NYT: How often do you think about her?
DT: A ton. I wouldn’t say overly. Because I have peace with it. I have a tremendous sense of peace that she’s at rest. There are tons of reasons why. Once she moved down to Lake City, Fla., which was probably a little over three years, that dramatically changed her walk with God. It just goes to show you a change of environment can really help someone to blossom.

I have a great peace about it all. Her last words were: I’m liberated. She was on the bed. And that’s when they heard the thump. Her falling down. My aunt had a dream where the Lord took her to Heaven and she saw my mom. They’re kind of the spiritual rocks in our family. While we were over there patrolling the Devil’s den, they were interceding and asking God for our salvation. She saw my mom just dancing in a field of lavender. It was this particular place. So when you hear stuff like that, you just rejoice in what God has done. Not only is she in a place where there’s no pain, no sorrow, no tears, but God confirmed it. As much as I want to be selfish and not to say that this didn’t hurt, I definitely mourned. I gave it to God. I can’t be selfish because God loved her first. God loved her more than I could ever imagine. So when I try to look at it from a spiritual perspective, I have great peace about it.

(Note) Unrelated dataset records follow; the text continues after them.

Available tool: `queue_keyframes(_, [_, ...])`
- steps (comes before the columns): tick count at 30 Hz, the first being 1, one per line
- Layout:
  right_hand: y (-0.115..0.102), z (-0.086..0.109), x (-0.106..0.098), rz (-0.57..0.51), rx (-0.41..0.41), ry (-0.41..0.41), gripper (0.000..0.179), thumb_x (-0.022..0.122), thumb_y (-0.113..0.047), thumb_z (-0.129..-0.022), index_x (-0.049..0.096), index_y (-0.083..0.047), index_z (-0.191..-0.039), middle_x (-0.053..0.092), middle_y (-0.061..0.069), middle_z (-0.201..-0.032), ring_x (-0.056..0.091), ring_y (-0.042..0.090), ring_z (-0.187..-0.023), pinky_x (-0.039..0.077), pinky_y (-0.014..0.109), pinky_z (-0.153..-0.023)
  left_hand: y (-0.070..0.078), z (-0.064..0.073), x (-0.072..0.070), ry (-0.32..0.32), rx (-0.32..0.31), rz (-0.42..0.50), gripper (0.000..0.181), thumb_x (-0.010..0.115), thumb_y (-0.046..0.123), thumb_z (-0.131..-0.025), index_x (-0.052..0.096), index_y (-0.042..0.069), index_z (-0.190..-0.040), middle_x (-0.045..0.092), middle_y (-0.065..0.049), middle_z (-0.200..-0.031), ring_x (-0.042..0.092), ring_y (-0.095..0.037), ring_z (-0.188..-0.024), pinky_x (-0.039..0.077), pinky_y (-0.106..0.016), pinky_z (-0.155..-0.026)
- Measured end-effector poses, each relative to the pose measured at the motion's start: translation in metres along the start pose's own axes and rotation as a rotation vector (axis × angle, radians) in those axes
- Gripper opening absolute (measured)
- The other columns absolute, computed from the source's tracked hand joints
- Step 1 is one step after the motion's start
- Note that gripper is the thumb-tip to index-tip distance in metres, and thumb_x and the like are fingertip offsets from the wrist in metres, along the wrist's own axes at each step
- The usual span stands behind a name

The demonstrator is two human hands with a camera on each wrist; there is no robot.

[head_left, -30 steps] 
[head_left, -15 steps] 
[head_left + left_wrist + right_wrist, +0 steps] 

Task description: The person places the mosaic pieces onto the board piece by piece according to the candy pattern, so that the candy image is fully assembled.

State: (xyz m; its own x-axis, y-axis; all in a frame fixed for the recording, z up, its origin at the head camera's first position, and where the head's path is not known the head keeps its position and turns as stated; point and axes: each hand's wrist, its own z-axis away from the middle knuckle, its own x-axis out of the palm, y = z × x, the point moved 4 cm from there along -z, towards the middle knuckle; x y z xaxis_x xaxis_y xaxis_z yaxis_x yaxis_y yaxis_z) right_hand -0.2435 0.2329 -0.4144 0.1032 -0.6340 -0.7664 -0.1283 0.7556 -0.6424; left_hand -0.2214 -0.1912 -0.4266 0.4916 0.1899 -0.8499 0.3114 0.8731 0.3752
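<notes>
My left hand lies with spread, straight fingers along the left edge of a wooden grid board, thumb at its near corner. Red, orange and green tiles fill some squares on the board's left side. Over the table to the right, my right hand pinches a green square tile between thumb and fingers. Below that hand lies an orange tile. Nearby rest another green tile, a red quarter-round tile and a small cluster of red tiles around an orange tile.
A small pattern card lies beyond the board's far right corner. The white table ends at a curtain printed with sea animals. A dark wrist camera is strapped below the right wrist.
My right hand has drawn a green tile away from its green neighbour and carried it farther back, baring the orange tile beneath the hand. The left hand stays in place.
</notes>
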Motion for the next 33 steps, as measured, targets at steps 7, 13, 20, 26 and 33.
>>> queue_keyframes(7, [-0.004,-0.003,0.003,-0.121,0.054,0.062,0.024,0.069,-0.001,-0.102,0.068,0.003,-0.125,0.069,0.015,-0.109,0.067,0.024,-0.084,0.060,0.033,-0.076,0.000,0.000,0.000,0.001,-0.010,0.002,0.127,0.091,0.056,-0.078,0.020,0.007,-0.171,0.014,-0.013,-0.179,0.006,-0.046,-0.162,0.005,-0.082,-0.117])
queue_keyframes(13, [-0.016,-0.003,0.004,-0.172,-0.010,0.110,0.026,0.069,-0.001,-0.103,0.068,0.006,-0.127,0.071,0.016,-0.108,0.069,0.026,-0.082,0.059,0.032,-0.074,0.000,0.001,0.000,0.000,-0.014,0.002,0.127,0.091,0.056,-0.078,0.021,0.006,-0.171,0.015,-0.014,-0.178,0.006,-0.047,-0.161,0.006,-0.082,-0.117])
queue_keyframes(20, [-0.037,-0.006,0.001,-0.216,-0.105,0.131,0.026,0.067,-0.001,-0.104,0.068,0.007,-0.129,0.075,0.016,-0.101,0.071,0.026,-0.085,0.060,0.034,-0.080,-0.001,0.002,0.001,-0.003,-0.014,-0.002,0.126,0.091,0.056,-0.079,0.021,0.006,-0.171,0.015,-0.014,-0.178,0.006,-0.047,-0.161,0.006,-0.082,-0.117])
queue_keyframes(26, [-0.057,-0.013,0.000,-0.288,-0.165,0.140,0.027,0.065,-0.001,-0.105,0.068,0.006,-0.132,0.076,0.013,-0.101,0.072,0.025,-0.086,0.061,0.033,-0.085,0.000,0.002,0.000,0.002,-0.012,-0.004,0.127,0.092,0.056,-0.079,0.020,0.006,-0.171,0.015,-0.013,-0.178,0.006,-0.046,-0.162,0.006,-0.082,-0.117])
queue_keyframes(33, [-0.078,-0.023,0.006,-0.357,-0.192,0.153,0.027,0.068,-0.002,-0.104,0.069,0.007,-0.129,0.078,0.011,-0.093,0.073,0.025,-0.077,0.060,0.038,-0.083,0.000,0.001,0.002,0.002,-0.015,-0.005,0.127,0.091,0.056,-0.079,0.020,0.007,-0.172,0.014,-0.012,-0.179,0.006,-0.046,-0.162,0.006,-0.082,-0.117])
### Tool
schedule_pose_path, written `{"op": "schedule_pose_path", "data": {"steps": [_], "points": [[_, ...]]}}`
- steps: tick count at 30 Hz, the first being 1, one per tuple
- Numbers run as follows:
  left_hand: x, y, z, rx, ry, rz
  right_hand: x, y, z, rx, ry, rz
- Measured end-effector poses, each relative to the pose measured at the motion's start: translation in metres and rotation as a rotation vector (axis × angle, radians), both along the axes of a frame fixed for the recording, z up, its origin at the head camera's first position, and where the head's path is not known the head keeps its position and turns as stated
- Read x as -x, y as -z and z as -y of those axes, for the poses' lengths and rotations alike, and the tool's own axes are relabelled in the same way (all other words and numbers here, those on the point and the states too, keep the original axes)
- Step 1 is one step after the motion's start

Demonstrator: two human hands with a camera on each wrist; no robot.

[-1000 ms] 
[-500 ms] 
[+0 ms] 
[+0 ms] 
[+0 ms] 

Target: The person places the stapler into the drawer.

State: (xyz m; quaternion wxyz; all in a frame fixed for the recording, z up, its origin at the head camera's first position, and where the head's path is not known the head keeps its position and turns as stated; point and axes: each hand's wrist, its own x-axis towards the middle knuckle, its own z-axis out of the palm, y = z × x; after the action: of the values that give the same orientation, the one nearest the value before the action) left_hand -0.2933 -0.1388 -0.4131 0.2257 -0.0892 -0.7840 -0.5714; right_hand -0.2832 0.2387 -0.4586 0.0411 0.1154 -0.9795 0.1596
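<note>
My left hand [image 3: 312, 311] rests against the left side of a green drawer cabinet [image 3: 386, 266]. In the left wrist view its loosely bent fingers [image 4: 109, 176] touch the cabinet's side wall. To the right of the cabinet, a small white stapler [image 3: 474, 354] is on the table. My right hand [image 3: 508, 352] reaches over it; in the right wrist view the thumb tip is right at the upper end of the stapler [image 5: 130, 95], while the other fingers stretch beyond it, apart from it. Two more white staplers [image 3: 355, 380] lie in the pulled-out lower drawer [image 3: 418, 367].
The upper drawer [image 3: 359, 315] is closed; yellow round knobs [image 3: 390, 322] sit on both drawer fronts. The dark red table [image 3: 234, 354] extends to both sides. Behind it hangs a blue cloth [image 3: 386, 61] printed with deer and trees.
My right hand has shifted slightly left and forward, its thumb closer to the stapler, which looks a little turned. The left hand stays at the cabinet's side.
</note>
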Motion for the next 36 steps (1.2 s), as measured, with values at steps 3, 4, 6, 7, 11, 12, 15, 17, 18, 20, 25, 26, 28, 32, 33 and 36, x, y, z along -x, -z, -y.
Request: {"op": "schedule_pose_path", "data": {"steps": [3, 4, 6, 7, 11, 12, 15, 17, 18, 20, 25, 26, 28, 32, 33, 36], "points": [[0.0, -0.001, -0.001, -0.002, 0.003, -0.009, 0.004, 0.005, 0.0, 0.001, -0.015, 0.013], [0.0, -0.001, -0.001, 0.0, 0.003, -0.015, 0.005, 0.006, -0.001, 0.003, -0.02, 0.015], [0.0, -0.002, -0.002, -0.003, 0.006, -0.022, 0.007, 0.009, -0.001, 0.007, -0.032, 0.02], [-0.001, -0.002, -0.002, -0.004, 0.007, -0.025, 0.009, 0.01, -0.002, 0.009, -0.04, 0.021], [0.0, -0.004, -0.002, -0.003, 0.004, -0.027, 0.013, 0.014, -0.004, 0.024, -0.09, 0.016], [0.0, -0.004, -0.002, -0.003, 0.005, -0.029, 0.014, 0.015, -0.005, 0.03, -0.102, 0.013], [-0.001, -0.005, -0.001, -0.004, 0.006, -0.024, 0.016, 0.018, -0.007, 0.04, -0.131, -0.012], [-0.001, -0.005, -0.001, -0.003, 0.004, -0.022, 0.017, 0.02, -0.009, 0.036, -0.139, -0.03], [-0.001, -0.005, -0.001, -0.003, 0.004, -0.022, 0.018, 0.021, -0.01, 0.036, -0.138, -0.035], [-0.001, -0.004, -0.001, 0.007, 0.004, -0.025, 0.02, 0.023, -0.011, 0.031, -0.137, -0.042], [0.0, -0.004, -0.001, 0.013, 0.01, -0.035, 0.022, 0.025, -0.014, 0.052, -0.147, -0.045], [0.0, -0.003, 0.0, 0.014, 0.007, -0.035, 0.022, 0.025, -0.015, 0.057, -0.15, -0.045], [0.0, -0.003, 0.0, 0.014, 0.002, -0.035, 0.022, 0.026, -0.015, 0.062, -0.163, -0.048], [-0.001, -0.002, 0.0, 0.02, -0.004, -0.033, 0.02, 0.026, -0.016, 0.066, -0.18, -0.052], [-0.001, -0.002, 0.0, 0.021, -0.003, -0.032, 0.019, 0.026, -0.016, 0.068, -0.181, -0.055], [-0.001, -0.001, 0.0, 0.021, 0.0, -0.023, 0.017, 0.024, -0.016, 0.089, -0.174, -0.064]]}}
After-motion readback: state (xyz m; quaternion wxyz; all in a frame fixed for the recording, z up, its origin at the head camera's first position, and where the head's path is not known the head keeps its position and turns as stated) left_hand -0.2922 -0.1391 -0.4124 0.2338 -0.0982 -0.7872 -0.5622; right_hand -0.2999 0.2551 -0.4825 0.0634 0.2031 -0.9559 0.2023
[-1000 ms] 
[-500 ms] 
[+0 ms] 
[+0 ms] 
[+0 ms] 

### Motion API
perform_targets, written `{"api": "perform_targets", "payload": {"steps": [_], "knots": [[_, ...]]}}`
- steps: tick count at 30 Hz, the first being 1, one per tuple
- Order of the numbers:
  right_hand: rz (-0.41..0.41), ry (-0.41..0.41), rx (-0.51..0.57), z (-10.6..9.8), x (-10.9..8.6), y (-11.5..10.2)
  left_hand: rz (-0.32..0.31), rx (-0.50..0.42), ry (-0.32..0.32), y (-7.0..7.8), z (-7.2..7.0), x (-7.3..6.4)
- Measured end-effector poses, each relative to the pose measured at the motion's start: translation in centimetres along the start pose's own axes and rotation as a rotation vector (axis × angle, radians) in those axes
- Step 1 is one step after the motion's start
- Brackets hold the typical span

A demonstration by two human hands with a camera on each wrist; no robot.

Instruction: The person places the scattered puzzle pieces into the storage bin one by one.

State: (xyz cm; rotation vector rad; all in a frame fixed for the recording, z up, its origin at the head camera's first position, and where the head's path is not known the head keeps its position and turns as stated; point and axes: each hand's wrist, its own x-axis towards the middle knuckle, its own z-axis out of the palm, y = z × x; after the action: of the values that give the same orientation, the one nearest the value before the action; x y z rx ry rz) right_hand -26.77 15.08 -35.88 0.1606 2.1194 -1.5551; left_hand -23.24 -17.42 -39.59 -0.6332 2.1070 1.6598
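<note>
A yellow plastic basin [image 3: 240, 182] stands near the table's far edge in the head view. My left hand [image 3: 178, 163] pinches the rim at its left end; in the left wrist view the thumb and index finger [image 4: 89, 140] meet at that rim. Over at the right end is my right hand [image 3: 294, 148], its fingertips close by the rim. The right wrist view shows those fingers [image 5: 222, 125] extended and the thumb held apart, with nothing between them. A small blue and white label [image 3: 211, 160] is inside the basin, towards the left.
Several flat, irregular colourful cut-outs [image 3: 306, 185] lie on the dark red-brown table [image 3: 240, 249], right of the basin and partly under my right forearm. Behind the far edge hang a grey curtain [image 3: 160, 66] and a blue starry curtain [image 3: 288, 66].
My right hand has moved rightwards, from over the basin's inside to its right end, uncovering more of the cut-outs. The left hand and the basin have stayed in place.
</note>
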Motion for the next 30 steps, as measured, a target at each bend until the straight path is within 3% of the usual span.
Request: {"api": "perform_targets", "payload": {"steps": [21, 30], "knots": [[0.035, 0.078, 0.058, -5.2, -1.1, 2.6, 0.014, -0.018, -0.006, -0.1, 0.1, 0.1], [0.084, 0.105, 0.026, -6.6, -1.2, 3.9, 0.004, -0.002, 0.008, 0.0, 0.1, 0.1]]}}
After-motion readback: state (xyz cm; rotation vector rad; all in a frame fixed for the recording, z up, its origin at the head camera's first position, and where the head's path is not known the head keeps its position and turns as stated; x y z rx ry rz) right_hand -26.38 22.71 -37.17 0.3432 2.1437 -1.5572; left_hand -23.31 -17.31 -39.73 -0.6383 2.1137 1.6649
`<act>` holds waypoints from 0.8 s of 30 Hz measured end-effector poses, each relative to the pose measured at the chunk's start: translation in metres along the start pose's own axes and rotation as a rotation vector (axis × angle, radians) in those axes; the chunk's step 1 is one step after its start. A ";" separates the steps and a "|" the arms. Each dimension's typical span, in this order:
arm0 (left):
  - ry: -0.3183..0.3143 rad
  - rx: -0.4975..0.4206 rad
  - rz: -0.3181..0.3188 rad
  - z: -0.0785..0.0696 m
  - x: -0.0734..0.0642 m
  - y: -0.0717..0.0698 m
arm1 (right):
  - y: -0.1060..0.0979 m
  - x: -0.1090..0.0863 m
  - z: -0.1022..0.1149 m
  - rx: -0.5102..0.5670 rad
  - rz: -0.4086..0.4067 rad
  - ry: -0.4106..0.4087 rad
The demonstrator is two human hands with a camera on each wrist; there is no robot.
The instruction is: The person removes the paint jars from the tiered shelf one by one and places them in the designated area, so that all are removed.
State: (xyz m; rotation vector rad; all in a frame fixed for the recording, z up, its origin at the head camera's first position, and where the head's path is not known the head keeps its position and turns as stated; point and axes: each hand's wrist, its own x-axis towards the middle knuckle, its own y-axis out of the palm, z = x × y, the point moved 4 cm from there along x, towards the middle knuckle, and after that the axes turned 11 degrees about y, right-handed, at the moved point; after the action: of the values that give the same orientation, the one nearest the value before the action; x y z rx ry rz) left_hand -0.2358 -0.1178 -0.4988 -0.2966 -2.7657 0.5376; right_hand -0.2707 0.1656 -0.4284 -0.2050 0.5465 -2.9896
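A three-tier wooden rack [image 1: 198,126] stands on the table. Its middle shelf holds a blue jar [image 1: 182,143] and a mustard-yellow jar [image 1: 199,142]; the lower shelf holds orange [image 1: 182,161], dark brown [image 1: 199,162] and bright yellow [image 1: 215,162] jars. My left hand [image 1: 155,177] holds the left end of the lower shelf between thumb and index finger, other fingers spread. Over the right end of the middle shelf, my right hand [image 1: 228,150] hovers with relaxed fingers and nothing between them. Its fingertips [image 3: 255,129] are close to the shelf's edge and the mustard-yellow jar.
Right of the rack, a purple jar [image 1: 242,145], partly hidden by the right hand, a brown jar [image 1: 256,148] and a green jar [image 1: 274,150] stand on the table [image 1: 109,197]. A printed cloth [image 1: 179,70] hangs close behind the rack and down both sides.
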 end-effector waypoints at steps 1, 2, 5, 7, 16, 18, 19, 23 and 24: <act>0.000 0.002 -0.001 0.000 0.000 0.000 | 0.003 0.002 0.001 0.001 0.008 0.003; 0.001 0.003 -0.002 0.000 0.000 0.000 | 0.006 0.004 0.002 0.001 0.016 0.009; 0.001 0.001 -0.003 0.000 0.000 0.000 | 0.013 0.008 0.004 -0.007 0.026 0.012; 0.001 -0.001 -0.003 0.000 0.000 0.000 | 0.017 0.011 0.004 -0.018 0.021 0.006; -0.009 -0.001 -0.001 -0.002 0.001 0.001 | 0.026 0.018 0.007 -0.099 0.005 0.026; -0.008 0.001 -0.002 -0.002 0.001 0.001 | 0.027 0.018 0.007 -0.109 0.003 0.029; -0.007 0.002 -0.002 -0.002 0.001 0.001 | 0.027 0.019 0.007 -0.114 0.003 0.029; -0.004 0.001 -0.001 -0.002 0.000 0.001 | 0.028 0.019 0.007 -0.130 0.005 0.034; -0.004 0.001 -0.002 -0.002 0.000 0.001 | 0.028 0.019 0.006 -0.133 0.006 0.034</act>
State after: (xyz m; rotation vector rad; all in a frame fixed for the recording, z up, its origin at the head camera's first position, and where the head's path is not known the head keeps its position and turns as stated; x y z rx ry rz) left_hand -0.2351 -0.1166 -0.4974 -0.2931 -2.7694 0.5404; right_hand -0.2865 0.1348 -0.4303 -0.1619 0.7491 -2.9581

NYT: Do you think back often to your story?
DT: What has occurred now has forced me to. I’m praying that I get the opportunity to do a book. It’s more than just a feel-good story. It’s not about David Tyree. It’s bigger than this Super Bowl catch. It’s about destiny and purpose for one person’s life. It’s about one man’s willingness to submit to a Holy God. From the moment I’ve done that, my life has been filled with miracles. When you talk about the restoration of my family. I’ve been to a Pro Bowl. Been to a Super Bowl. Won a world championship. Have beautiful identical twin girls on the way, a family of four.

NYT: March, right?
DT: Honestly, it’s going to be within this month. It’s likely going to be in this month, because twins come early. They’re going to have identical middle names. My mother’s middle name. Isabelle and Isabella. Hannah and Sophia will be the names. Thelma’s too ’60s.”

NYT: What can come out of this?
DT: You have to capitalize. This is obviously a moment of a lifetime. I do have a career wrapped up in all this.

NYT: Can you sum the experience up?
DT: I love being a New York Giant. Being from New Jersey, being able to play with my family and friends means the world to me. I would never desire to leave here. I’ll just see what God has in store. Being led by him is really what means the world to me. (He paused.) Make sure you mention Essex County. Essex County all the way!